158 A. 183 | Pa. Super. Ct. | 1931
Argued October 26, 1931. The claimant in this compensation case was injured on January 28, 1929, by receiving a broken leg while in the employ of the appellant. He was a car loader and his duties took him to various parts of the premises, and on occasions required him to work overtime. On the day of the accident, the claimant was notified that he would be required to work overtime that night, and shortly after the lunch hour, he boarded a mine locomotive enroute to No. 6 slope, another part of the mine, for the purpose of telephoning his wife of his intention to work overtime and to get some tobacco. When his employment required him to go to other places on the premises he rode the locomotive upon which he was injured. From the testimony of another workman in the same line of duty, it appeared that arrangements existed that when an employee worked overtime he could telephone his family that he would be late reaching home.
The referee held that the claimant was injured in the course of employment and made an award. The compensation board, upon an appeal, reversed the decision of the referee, holding that the employee took himself out of the course of employment, and denied compensation. Claimant appealed to the court of common pleas, which set aside the decision of the board and reinstated the findings of the compensation referee.

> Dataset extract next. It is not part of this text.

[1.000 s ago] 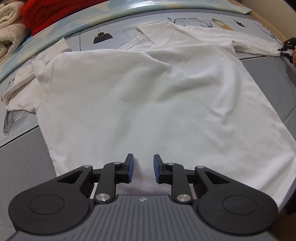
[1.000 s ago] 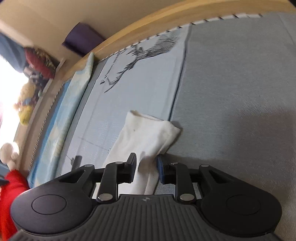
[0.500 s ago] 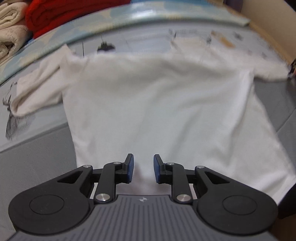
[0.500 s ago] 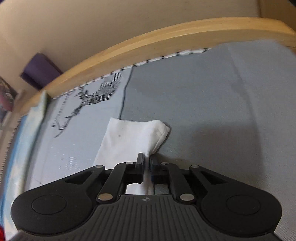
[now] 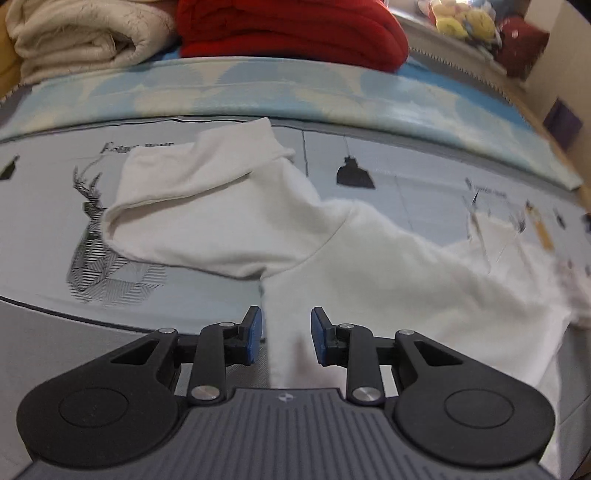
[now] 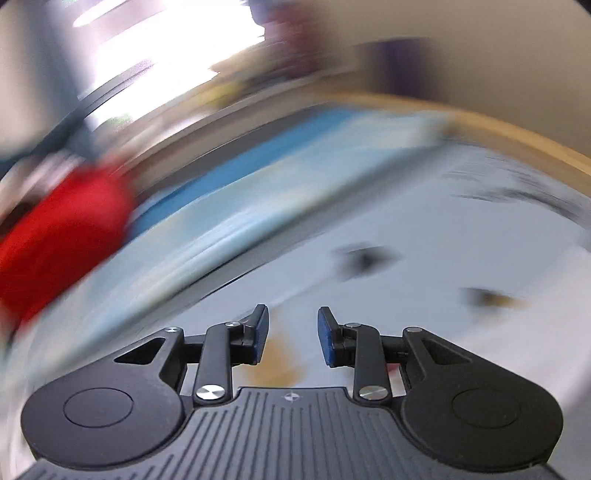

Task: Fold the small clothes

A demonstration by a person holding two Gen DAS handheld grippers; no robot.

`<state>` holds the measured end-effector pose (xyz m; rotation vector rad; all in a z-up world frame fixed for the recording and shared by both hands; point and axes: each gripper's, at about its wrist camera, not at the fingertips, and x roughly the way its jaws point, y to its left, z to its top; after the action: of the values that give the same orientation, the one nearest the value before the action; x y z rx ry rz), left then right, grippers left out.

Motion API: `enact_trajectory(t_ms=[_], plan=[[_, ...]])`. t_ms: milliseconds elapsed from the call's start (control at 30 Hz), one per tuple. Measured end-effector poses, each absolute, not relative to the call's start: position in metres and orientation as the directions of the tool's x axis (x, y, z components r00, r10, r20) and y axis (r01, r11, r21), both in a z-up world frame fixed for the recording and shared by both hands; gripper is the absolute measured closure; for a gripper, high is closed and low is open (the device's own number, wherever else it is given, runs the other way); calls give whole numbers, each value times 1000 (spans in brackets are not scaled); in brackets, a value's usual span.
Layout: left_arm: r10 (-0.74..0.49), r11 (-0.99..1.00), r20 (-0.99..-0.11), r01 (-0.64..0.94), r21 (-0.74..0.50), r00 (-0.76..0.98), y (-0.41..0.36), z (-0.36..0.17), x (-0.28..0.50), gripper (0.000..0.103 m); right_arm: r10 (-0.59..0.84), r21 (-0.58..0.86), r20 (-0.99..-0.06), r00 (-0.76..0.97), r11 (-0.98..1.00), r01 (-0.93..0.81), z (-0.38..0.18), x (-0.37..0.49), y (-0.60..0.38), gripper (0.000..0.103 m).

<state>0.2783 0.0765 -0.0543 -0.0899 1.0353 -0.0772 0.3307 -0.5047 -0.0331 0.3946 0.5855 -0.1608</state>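
Note:
A white T-shirt point(image 5: 388, 280) lies spread on the printed bedsheet point(image 5: 44, 206). Its left sleeve point(image 5: 192, 206) is folded over on itself at the upper left. My left gripper point(image 5: 286, 338) hovers over the shirt's side edge just below the armpit. Its jaws are opening, the cloth lies beneath the gap and the pads press on nothing. The right wrist view is badly smeared by motion. There my right gripper point(image 6: 292, 338) hangs over the pale sheet point(image 6: 461, 258) with its jaws opening and nothing between them. The shirt does not show in that view.
A red blanket point(image 5: 288, 29) and a cream blanket point(image 5: 85, 33) are stacked behind a light-blue patterned cover point(image 5: 258, 88). Plush toys point(image 5: 461, 22) sit at the far right. A wooden bed frame point(image 6: 517, 133) bounds the sheet on the right.
My left gripper has shifted from the shirt's hem toward its left sleeve, its jaws a little wider. My right gripper has let go of the right sleeve, opened and swung up and away.

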Motion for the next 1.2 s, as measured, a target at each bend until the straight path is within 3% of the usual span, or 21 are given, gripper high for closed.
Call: enact_trajectory(t_ms=[200,333,567,633,667,700,733,767,900,1033,1100,1200], plan=[[-107,994,-894,21,-108,436,76,-81,290,70,244,256,-637,731,962,-97,-62,369,-408,61],[-110,990,-915,-39,-136,389,94,-100,297,58,267,198,-682,681,964,-179,-80,386,-363,51],[-148,978,-920,-86,-191,362,103,-111,305,58,247,60,-738,628,951,-304,-109,398,-329,50],[-144,981,-924,-71,-180,354,99,-115,307,59,225,3,-738,636,944,-331,-113,399,-323,65],[-143,983,-925,-62,-175,351,96,-116,307,60,219,-16,-733,644,941,-337,-113,399,-322,83],[-140,985,-928,-49,-167,346,94,-118,307,65,217,-24,-725,653,941,-339,-111,399,-324,90],[-132,988,-933,-31,-151,336,91,-121,307,88,225,-7,-715,662,944,-329,-109,402,-328,91],[-121,991,-940,-12,-131,319,88,-124,306,97,217,18,-689,691,959,-283,-104,403,-336,91],[-87,995,-949,70,-69,302,77,-124,299,96,3,109,-604,797,991,79,-93,407,-372,90],[-42,996,-966,91,-19,253,75,-124,292,96,-26,25,-657,754,998,56,-105,409,-361,84],[-34,990,-975,138,-3,220,71,-125,285,97,-30,34,-685,728,997,73,-107,410,-361,69],[-34,978,-981,209,6,190,64,-126,273,97,-9,69,-703,711,994,80,-103,409,-363,60]])
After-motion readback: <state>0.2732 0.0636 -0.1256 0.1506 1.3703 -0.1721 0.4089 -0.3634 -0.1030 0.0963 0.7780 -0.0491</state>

This appeal raises the question whether the claimant's departure from his work was an act wholly foreign to, and an abandonment of, his employment, or whether it was merely an innocent or inconsequential departure from his place of duty: Leacock v. Susquehanna Collieries Co.,
It has been frequently decided that the provision of the Workmen's Compensation Act is broad enough to include every injury received on the premises of the employer during the hours of employment, so long as the nature of employment demands the employee's presence there, regardless of whether he is actually required to be at the particular place where the injury occurred. These rulings are subject, however, to the provision that there is nothing to show that he had virtually abandoned the course of his employment, or that he was, at the time of the accident, engaged in something wholly foreign thereto: Callihan v. Montgomery,
We adopt the convincing reasoning in the opinion of the judge that "the act of the claimant in thus intending to inform his wife was reasonable, and perhaps a necessary precaution to insure his peace of mind, concerning the worries and anxieties of his wife, *191 if his absence were not explained. Although not necessarily conducive to the purpose of his employment it would assuredly minister to his personal comfort and hence come within the class of injuries contemplated in the case of Dzikowska v. Superior Steel Company, supra. The evidence not only fails to disclose any intention to abandon the employment but to the contrary thereof, affirmatively establishes that there was no such intention. Moreover, a strong circumstance in claimant's favor lies in the fact that his act in leaving his work was not merely whimsical or capricious but dictated rather by the fact that the nature of his work called upon him to work overtime. In the absence of that circumstance the necessity for the mission would not have arisen and the accident probably would not have occurred. His act in leaving for the purpose indicated does not strike us as being unusual. Nor do we think that in so doing he took himself out of the course of his employment. We therefore conclude that the accident is within the meaning and intention of the Workmen's Compensation Act and the spirit of the decisions in the interpretation of that act and that compensation should be awarded."
Judgment is affirmed.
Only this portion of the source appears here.